Taylor viewed the congressional turmoil at a distance, determined to do his duty when the time came. Visitors at the White House reported that he remained calm and relaxed. In his first annual message, dispatched to both the House and the Senate on Christmas Eve, Taylor advocated the immediate recognition of California's statehood under its new constitution. He noted that New Mexico would be asking for admission to the Union shortly. To maintain the nation's tranquillity, the president admonished that

we should abstain frown the introduction of those exciting topics of a sectional character which have hitherto produced painful apprehensions in the public mind; and I repeat the solemn warning of the first and most illustrious of my predecessors against furnishing "any ground for characterizing parties by geographical discriminations."
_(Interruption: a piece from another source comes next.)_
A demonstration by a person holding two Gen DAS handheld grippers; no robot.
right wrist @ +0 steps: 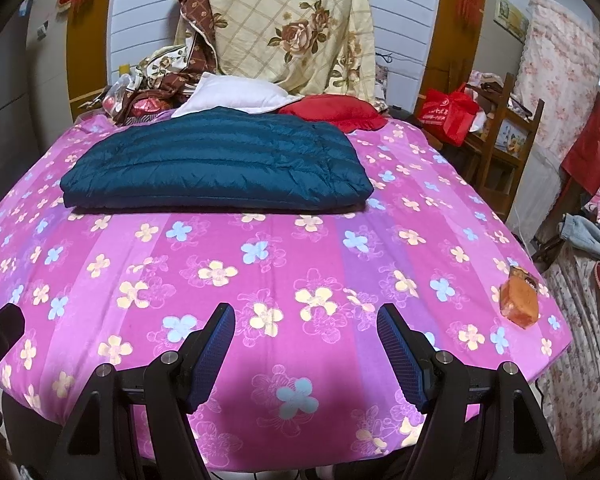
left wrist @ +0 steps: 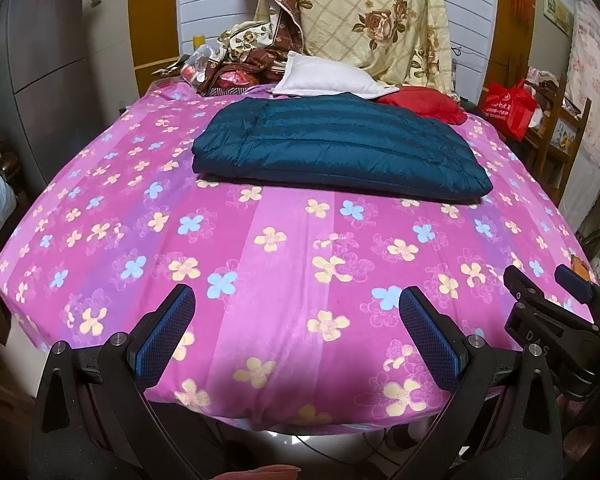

Again Taylor asserted his belief that the executive had no authority to dictate to Congress or to counter its will with a veto. For northerners this meant that Taylor would not veto the Wilmot Proviso. The president still hoped that the admission of California and New Mexico as states would eliminate the proviso from congressional consideration. Taylor reminded members of Congress that their first obligation was to the nation and not to slavery. Much of the conservative press praised the president's appeal to nationalism.

Editors predicted another congressional crisis when Senator Henry S. Foote of Mississippi, on 27 December, moved that Congress establish territorial governments for California, New Mexico, and Utah—a clear rejection of Taylor's proposals. In a special message to Congress on 21 January 1850, Taylor explained to southerners his limited role in California's decision to form a constitution. He had sent King to California, he admitted, but he had not instructed King to exercise any influence over the selection of delegates or the drawing of the constitution. Taylor again advocated the admission of New Mexico as a state, not a territory, to permit the residents of the region to settle the question of slavery permanently.

Southern orators spent January churning the emotions of Congress. Even the moderate Whig Thomas L. Clingman of North Carolina termed Taylor's proposals "impudent." They would bring California, New Mexico, Oregon, Utah, and Minnesota into the Union as free states, giving the North a majority of ten votes in the Senate and two-thirds of the House. With the South shorn of its power, the North would abolish slavery in the states. The South wanted a "fair settlement." Clingman would give California to the North in exchange for the extension of slavery into New Mexico. Southerners accused the president of adopting Cass's popular sovereignty, permitting northern majorities to resolve the slavery issue. Elected by southern votes, the president had turned on the South. Thomas Hart Benton of Missouri further antagonized the South when he declared that Texas' claims to New Mexican lands extending to the Rio Grande were unwarranted. Only the federal government, Benton argued, could resolve this controversy. He recommended a boundary 4° east of Santa Fe. Southerners noted that Benton's proposal would reduce the area of slavery in the Southwest. Even the future Texas boundary had become a subject of serious sectional dispute.